In one example, a management scientist said she was instructed by a lawyer to refuse to allow the EA to take documents that would have provided data on sewage outflows from a waste water treatment works.
In another example, a colleague was instructed by a superior “to remove the bagged diaries from the officers’ possession and lock them in his van”.
Marie Bourke, a senior associate at law firm Russell Cooke who was not involved in the case, said that it “can be hard to prove that the orders came from senior executives even when prosecuted employees say they are obeying people higher up the food chain”.
A separate investigation by Ofwat, the industry’s financial regulator- which resulted in a £3m fine and £123m payment to customers — has already found Southern Water had manipulated water samples and “deliberately misreported data” for seven years until 2017 so that it could avoid financial penalties. This included evidence that the company used tankers to shift waste water away from problematic sites so that they could avoid submitting a poor reading to the EA.

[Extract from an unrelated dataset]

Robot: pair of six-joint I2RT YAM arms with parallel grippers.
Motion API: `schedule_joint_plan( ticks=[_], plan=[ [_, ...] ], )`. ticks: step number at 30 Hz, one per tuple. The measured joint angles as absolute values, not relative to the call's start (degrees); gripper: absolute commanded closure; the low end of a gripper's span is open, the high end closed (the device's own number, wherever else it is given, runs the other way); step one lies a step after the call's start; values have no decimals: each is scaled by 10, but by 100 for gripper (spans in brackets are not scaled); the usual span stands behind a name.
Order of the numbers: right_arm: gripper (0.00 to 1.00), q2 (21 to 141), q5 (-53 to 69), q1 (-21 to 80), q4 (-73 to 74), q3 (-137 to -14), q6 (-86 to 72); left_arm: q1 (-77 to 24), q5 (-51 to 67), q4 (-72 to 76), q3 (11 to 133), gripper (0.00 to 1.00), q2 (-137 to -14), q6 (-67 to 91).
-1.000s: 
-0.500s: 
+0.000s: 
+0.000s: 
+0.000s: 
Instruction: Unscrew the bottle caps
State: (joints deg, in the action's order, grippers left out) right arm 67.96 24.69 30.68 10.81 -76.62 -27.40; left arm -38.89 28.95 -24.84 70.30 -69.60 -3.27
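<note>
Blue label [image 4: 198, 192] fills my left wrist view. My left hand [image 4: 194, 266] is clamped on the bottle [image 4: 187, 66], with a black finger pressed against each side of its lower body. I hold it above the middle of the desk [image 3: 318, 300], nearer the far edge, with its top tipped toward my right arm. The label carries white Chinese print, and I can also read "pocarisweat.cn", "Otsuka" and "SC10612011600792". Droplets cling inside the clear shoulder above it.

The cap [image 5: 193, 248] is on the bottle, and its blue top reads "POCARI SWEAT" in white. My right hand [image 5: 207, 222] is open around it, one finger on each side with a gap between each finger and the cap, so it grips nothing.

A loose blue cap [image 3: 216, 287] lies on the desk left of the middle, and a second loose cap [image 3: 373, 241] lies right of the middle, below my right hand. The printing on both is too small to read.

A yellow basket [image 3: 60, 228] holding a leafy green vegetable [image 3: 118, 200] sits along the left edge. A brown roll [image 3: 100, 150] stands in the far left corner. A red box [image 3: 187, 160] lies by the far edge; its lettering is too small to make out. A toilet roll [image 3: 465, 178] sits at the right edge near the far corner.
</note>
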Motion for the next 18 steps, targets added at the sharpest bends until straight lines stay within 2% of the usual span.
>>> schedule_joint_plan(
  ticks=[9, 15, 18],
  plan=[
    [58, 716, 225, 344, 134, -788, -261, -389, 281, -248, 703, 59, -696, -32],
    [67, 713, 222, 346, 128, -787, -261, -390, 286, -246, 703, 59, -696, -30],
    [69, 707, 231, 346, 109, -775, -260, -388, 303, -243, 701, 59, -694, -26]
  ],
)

Southern Water said: “Throughout the court hearing in early 2017 the staff members who were individually prosecuted alongside the company were fully supported and continue to be. They were independently represented in court and all were given an absolute discharge with some later overturning their convictions on appeal. The company was found not guilty.”

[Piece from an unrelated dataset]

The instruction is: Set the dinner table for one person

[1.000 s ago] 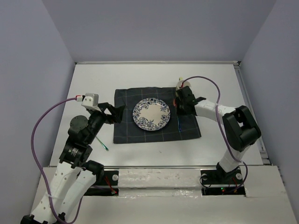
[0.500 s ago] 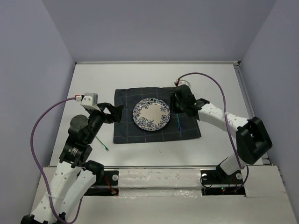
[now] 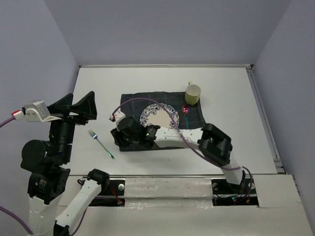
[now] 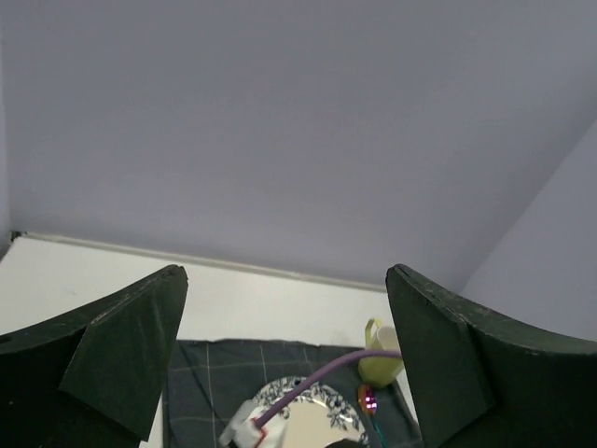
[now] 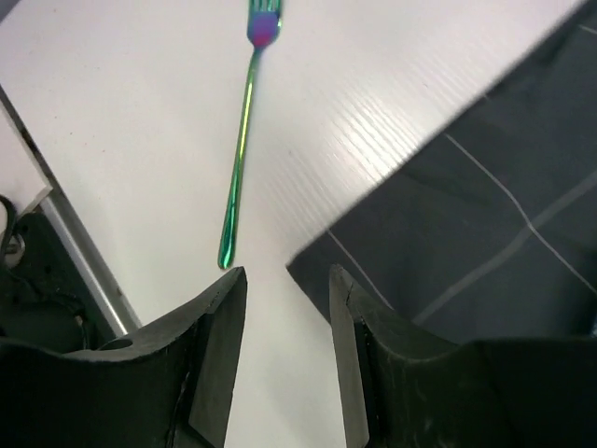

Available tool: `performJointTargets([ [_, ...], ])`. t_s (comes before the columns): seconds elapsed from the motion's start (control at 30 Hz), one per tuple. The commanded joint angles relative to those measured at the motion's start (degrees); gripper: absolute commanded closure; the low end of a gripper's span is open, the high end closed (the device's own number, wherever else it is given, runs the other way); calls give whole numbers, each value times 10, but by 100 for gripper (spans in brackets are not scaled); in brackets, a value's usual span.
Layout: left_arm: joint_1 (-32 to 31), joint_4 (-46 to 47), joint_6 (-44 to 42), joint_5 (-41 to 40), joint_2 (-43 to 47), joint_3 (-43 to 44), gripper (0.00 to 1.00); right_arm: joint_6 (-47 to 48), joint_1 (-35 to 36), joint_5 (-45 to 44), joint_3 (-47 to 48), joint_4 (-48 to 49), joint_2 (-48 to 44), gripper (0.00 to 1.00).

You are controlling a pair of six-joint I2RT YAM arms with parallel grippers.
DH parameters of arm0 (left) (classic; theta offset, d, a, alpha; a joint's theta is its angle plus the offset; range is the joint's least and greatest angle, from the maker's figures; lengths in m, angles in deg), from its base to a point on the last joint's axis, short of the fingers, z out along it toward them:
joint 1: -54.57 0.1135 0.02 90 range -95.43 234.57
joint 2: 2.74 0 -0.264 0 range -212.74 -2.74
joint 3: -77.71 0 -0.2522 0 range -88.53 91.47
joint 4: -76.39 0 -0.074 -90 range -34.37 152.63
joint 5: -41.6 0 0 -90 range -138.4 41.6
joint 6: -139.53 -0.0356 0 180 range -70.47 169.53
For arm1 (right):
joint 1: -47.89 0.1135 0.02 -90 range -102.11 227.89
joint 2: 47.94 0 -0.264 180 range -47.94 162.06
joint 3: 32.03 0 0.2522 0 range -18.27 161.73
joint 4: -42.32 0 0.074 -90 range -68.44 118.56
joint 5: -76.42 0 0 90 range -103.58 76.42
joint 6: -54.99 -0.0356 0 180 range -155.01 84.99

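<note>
On the white dinner table (image 3: 236, 132) lies a dark grid cloth (image 3: 197, 129) with a blue-patterned plate (image 3: 156, 118) on it. A yellow-green mug (image 3: 193, 93) stands at the cloth's far right corner, with a shiny spoon (image 3: 185, 110) just in front of it. An iridescent fork (image 3: 101, 143) lies on the bare table left of the cloth. My right gripper (image 3: 118, 141) reaches across the plate to the cloth's near left corner. In the right wrist view it (image 5: 287, 280) is open and empty, the fork (image 5: 244, 140) ahead of it. My left gripper (image 3: 78, 101) hangs high, open and empty.
Lavender walls close the table in at the back and both sides. The right arm's purple cable (image 3: 147, 102) arcs over the plate. From the left wrist view I see the mug (image 4: 382, 359), the spoon (image 4: 367, 399) and the plate (image 4: 308, 415) far below the left gripper (image 4: 287, 273).
The right arm swung from the plate's right side across to the cloth's near left corner and its jaws opened. The left arm rose high, uncovering the fork. Mug and spoon now show.
</note>
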Motion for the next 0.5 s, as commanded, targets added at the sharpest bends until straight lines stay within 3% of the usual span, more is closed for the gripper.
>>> performJointTargets([
  [0.0,2,-34,-13,-41,-17,32,1,54,23,1,133,11,103,53],
  [0.23,2,-29,-2,-26,-28,36,1,101,51,-21,361,-96,273,50],
  [0.33,1,-25,0,-16,-26,32,1,110,51,-22,423,-124,318,49],
  [0.47,1,-19,1,-13,-21,21,1,113,56,-20,433,-130,339,48],
])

David Hall, professor of the Public Services International Research Unit at the University of Greenwich, said the case pointed to regulatory weakness, which “is a systemic part of the problems with the privatised water companies”.
“In a case which concerns possible serious breaches of statutory duties, their powers and practice contrast poorly with those of the EU’s competition regulators who fined Eon €38m and Suez €8m over non-cooperation,” he said.
The investigations follow a series of pollution incidents including Southern Water’s £2m fine three years ago for flooding the Kent coast with raw sewage, leaving beaches including Margate closed to the public for nine days. Another £200,000 fine was imposed for similar offences in 2013.
Southern Water was criticised by the pensions regulator in 2018 after it almost halved annual contributions to its pension scheme at the same time as paying out £190m of dividends between 2016 and 2017.
Feargal Sharkey, an environmental activist, said: “Once again the utter failure of the Environment Agency and Ofwat to properly regulate the water industry becomes apparent. How was Southern Water able to dump sewage into our rivers for seven years unnoticed? When will Ofwat’s fines start reflecting the true environmental cost of this carnage not just some notional debt to the consumer? This incompetence cannot continue, it’s time for government to intervene.”
Southern is owned by a consortium of private equity and infrastructure funds including UBS Asset Management and JPMorgan Asset Management. The Labour party has pledged to renationalise England’s regional water monopolies, which are accused of rewarding executives and shareholders at the same time as presiding over a series of pollution failures. None of England’s rivers currently have designated bathing water quality status, according to an FT investigation.
Southern, which pleaded guilty to all 51 counts, argued the sewage dumping had not been deliberate. Richard Matthews QC, for Southern, argued it was the result of a string of “deeply regretful” mechanical and technological faults across 17 sites between 2010 and 2015.
The Judge disagreed and said the sewage dumping was clearly a deliberate and flagrant breach. Mr Justice Jeremy Johnson, sentencing the privatised water company, said it had discharged between 16bn and 21bn litres of raw sewage into some of the most precious, delicate environments in the country.
Matthews apologised on behalf of the new board of directors and the chief executive, Ian McAulay, for “serious failures in its wastewater treatment”. He said the company was now absolutely committed to transformation, transparency and cultural change.